Duda Simões - Eu gosto de me envolver, mesmo. Acho que a sinceridade é a ferramenta principal para que haja comunicação e liberdade entre o designer e o músico. Porque a arte é do cara, ele tem uma obra ali na cabeça, sabe? E eu tenho esta ansiedade de, antes de qualquer rabisco, buscar a verdade do artista. Acho que assim os resultados são mais autênticos. Os músicos freqüentam o ateliê, ouvimos as suas músicas... Filmamos muita coisa no estúdio. 

BD – Como assim “filmamos”?

Duda Simões - Ah, é que a gente entra na pilha! Os encontros são muito bacanas. Todo o processo de criação é muito instigante. E de uns tempos para cá a gente tem feito registros. Quem fez o último foi o Ramon [Moreira], da Cotidiano Filmes. Não sabemos ainda o que fazer com o material, mas sempre conseguimos convencer os artistas a investirem nisso, mesmo não sabendo para onde vai. Estamos de alguma forma construindo a história deles e a nossa também.  Então o conteúdo existe, ainda falta editar, mas tem muita coisa do Rogê, do Baia e do Seu Jorge.
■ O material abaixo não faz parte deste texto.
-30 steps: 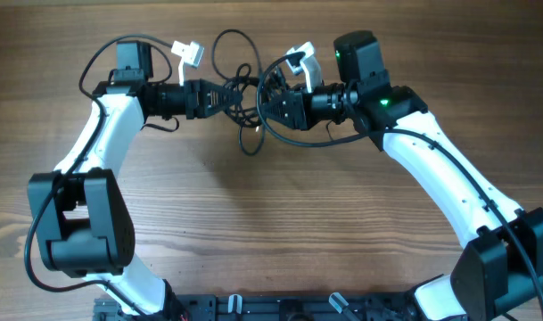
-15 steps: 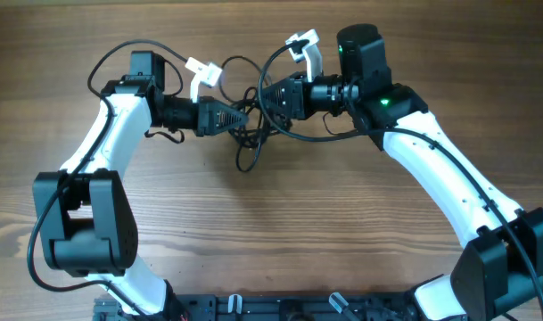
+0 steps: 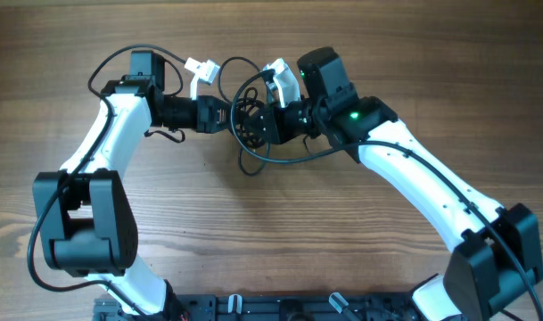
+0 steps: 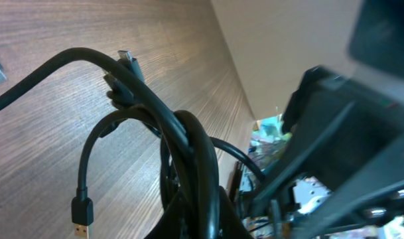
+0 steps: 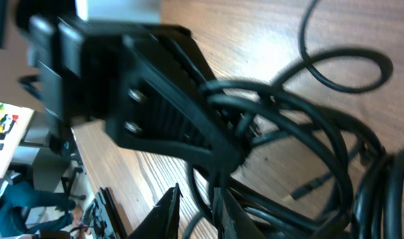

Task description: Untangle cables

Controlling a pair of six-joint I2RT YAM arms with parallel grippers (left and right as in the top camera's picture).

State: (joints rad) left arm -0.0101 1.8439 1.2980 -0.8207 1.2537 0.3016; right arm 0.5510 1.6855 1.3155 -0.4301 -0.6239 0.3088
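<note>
Left claw (image 3: 226, 114) clamped on cables (image 3: 244, 138); its fingers buried under bundle in wrist view. Right claw (image 5: 195, 202) against cables, tips narrowly apart, grip on cord: can't tell. Wood-grain table (image 3: 298, 223) under cables. Room past table edge blurred. Versus earlier: right claw moved closer to cables, left unchanged.

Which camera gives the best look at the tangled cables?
The overhead view: the cables show whole, bunched between the left gripper and right gripper. Both wrist views show only close, cropped strands.
</note>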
A gente está para fazer o novo do Gabriel Moura e estou fazendo agora o do Daniel Marques, se chama “Carnaval de Perneta”.


BD – Você faz trabalho para muitos instrumentistas...

Duda Simões - Sim, por conta da época em que eu estive envolvido com o Semente da Música Brasileira. A gente tem tudo gravado também. Eu conheci o Berna e o Paulo nessa época, pois queria gravar o áudio das apresentações, registrar aqueles encontros incríveis: Yamandu Costa tocando guitarra com Chiquinho Chagas na sanfona! Então, no primeiro ano do projeto conheci o Berna e ele falou: “Pô, isso é história, 'bro'! Vamos fazer uma unidade móvel, gravar essas coisas e fazer uma coletânea daqui a um tempo”. E com isso a gente tem uns três anos de shows gravados. A coletânea vai sair e farei todas as capas. Foi aí, nessa época, que tudo teve início. Começamos a gravar e registrar e, mais tarde, chegou o Ramón e passou a filmar. Mas sempre foi na amizade, cada um com a sua expertise registrando as coisas e guardando para contar para os netos. [Risos]

BD – Você já fez algum LP?

Duda Simões - Talvez o próximo do Rogê saia também em LP. Eu me coço! Mas ainda é muito caro. É muito caro e só tem uma empresa no Brasil que faz, a Polysom da Deckdisc. E eu não sei, tenho um pouco de dúvida quanto à qualidade. Não peguei nenhum disco dessa nova administração da Polysom, mas não gostei dos promocionais que eles fizeram para teste. Mas os caras investiram tanto que agora a coisa deve estar boa. Mas voltando, espero um dia poder fazer um disco, é um tesão. Tomara que saia esse do Rogê. Vamos ver.


BD – E o que você ouve?

Duda Simões - Durante o processo de criação, escuto muito todos os discos em que trabalho, o que me faz deixá-los de ouvir no dia a dia. Só volto a escutá-los nos shows, sendo que em muitos deles eu termino fazendo a cenografia também. Então, não tem jeito, acabo mantendo um elo muito forte com essas músicas. Mas o desgaste é muito grande, então são discos que praticamente não ouço em casa, só em momentos raros. Talvez os mais antigos, quando rola aquela nostalgia... Agora, eu escuto todos os álbuns da Bolacha, menos os discos que fiz! [Gargalhadas]. Toda hora estou mandando ou recebendo links do Berna. A gente troca muita informação. Atualmente tenho ouvido o novo da Mallu Magalhães, estou curtindo muito. E  outros também: Benji Hughes, que faz um folk brega esquisito; The Growlers; Otto; Cidadão Instigado; Marcelo Janeci; Criolo; Domenico; Mayra Andrade; Albert Hammond, Jr;  Jards Macalé; Sondre Lerche; Jonas Sá; Angela Rô Rô; Curumin; Ben Kweller…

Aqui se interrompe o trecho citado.